One source of different mtDNA haplotypes is simply mutations in maternal mtDNA over time. Another source is paternal mtDNA. Sperm do have mitochondria. It is generally held that after fertilization of the egg, the paternal mitochondria get killed off. Or maybe they just get massively diluted because the sperm has so few mitochondria compared to the egg (perhaps 1000-fold fewer). But not always. Famously, Schwartz & Vissing 2002 reported on a patient with a mitochondrial disease owing to a mutated version of his father’s mitochondrial chromosome. To make matters more complicated, the situation was mosaic: he had maternal mtDNA in most tissues of his body but for some reason this mutated paternal mtDNA had become about 90% of the mitochondria in his blood. It is speculated that this situation could only have arisen because the mutation made the paternal mitochondria multiply faster than normal mitochondria:
The present case could be the result of the survival of one or a few sperm mitochondria that probably would have been diluted out and never have been recognized had the pathogenic mutation not conferred a selective proliferative advantage on the mitochondria.
It was mentioned at the CHGR retreat that many researchers believe heteroplasmy is toxic – but I couldn’t find any good citations for this viewpoint online. Instead I found one small study (n=100 cases vs. 114 controls) that found that heteroplasmy was, on the contrary, associated with longevity [Rose & Passarino 2007]. But it seems that at this point we know relatively little about either the mechanisms or the consequences of heteroplasmy.

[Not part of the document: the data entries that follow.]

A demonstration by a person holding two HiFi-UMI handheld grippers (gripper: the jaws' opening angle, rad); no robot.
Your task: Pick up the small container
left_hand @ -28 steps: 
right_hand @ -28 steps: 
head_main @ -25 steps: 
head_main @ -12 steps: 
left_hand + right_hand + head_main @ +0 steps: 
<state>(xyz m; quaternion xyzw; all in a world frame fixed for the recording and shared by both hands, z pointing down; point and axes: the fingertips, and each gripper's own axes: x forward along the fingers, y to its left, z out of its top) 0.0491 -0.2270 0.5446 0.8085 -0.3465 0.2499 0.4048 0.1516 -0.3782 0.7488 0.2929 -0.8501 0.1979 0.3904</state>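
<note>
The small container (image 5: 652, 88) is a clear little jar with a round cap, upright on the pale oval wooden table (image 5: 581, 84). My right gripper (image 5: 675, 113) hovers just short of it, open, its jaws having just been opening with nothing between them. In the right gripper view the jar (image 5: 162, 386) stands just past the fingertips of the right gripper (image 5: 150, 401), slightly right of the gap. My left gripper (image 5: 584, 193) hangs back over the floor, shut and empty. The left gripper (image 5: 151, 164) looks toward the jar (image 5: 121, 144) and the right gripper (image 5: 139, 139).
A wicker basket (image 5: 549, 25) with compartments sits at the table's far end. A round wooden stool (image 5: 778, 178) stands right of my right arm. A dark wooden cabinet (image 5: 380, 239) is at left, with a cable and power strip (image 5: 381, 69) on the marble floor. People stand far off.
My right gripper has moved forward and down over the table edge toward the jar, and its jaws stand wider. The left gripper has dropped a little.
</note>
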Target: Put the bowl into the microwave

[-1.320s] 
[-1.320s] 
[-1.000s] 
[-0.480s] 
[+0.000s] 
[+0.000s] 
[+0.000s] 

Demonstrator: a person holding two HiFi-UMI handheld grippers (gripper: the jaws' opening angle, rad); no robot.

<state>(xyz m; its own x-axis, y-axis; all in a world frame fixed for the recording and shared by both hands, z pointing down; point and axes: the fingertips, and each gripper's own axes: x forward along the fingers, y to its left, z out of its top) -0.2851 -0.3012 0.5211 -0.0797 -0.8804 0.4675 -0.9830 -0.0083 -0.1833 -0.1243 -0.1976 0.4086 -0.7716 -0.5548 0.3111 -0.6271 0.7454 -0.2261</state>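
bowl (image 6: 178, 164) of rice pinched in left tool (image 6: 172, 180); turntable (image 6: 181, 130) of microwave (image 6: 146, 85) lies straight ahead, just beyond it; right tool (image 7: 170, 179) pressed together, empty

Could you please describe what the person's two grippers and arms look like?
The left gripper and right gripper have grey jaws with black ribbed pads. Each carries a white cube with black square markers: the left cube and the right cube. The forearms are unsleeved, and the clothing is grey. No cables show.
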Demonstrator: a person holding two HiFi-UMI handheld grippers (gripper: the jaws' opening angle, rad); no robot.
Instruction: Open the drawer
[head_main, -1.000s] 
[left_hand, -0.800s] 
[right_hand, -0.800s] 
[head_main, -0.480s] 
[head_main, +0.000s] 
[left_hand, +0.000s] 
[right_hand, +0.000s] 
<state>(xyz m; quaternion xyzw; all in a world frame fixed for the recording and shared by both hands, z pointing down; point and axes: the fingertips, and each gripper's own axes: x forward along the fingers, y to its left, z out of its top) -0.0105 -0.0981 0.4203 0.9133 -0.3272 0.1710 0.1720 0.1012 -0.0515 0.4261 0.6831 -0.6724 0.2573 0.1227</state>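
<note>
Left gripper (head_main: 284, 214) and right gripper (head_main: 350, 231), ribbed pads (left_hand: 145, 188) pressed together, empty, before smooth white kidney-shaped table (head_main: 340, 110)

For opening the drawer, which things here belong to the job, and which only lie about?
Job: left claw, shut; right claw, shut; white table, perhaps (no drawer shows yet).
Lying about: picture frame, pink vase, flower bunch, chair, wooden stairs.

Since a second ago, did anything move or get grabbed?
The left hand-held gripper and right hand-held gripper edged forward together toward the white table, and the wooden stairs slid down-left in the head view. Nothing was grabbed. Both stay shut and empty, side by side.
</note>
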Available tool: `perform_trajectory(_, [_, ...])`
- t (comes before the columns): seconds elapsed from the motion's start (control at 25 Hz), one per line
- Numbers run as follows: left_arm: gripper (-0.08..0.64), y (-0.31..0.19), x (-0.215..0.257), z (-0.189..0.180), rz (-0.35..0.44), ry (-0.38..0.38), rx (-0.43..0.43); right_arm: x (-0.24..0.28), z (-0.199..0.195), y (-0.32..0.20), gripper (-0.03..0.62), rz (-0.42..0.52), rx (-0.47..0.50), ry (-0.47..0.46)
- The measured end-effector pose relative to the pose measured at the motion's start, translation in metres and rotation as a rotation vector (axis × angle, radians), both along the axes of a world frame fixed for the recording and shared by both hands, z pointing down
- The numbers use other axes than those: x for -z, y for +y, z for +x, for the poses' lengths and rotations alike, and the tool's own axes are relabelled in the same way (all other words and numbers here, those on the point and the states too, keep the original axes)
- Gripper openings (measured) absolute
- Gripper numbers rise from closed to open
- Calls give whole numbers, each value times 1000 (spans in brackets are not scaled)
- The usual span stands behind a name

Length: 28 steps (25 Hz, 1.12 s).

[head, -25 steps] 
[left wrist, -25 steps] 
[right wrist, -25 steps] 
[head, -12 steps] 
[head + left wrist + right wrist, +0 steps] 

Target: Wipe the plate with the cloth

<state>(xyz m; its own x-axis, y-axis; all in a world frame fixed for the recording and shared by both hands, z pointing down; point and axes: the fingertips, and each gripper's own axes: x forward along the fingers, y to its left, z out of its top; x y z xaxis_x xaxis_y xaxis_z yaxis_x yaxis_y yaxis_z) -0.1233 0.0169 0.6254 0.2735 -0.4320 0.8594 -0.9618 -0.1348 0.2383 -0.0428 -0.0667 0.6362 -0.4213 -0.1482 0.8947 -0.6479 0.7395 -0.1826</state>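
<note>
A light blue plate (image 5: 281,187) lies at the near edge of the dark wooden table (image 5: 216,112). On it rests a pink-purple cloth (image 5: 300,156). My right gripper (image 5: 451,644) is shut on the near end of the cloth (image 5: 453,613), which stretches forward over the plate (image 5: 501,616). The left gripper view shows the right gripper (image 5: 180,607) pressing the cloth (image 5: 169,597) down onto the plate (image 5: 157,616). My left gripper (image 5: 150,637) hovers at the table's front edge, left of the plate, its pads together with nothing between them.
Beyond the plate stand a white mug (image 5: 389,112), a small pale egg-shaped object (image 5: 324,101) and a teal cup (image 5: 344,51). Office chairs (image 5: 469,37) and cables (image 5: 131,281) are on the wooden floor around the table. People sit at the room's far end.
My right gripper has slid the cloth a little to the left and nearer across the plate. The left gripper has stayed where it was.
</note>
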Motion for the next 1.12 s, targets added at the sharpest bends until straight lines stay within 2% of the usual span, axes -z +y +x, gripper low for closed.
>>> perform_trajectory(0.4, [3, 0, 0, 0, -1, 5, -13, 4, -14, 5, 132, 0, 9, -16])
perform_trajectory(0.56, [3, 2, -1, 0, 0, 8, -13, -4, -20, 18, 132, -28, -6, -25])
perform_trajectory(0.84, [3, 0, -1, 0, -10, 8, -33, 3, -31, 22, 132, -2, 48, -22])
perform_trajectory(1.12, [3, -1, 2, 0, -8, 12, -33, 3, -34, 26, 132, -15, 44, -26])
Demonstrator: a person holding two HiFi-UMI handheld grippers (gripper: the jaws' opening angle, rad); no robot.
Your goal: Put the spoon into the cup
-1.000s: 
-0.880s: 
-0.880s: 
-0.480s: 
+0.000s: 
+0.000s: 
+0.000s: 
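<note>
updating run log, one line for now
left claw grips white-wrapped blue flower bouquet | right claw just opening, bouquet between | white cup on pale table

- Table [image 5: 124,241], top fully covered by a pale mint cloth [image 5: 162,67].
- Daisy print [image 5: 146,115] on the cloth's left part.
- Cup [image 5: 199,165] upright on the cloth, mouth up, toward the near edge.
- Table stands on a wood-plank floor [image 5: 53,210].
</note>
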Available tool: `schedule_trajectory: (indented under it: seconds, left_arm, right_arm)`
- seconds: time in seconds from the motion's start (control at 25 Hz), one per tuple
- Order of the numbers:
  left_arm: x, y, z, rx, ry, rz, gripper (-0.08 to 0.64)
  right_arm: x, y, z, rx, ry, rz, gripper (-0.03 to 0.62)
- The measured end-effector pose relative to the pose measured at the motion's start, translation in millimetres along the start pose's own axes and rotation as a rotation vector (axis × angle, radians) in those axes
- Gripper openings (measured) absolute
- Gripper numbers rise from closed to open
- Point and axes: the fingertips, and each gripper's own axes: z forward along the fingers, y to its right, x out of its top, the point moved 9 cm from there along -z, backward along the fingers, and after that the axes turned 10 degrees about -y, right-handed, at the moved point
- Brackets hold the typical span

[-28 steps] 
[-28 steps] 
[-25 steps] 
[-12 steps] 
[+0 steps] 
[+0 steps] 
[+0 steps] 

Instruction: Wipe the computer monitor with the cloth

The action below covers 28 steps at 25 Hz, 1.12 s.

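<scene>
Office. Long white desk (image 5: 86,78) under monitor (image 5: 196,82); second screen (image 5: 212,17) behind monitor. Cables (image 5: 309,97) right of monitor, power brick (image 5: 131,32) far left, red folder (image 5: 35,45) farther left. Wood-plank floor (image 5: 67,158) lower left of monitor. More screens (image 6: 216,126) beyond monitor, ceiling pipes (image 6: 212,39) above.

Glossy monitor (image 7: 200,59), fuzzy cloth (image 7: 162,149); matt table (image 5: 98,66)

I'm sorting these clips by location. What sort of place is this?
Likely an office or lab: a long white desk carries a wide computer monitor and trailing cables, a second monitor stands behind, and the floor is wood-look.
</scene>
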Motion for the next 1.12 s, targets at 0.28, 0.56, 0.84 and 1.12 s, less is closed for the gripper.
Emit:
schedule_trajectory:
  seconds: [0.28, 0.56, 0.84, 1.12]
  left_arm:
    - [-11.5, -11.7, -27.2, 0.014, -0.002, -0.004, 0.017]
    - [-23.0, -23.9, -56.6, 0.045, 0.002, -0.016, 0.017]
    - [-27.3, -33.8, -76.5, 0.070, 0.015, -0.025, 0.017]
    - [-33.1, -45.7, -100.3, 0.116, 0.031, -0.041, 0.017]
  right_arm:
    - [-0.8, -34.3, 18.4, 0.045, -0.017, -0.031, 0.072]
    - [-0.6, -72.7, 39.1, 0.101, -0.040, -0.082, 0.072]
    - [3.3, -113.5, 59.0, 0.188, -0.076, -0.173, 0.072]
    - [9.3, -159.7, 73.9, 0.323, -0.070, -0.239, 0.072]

All this raises the interesting possibility of examining heteroplasmy using sequence data – see Li 2010 for an example of doing so. As mentioned in my GATK pipeline, even in exome data you can get plenty of mitochondrial depth even with an exome capture kit that doesn’t target mitochondria, simply because there are so many mitochondrial chromosomes in each cell. I was surprised to find that the GATK / Queue default settings that I use in that pipeline do call heterozygous variants in mitochondria, and with a pretty low threshold too: browsing over my variants I see that GATK will call a heterozygous variant even there are 13 reads covering a base and just 1 read disagrees with the other 12.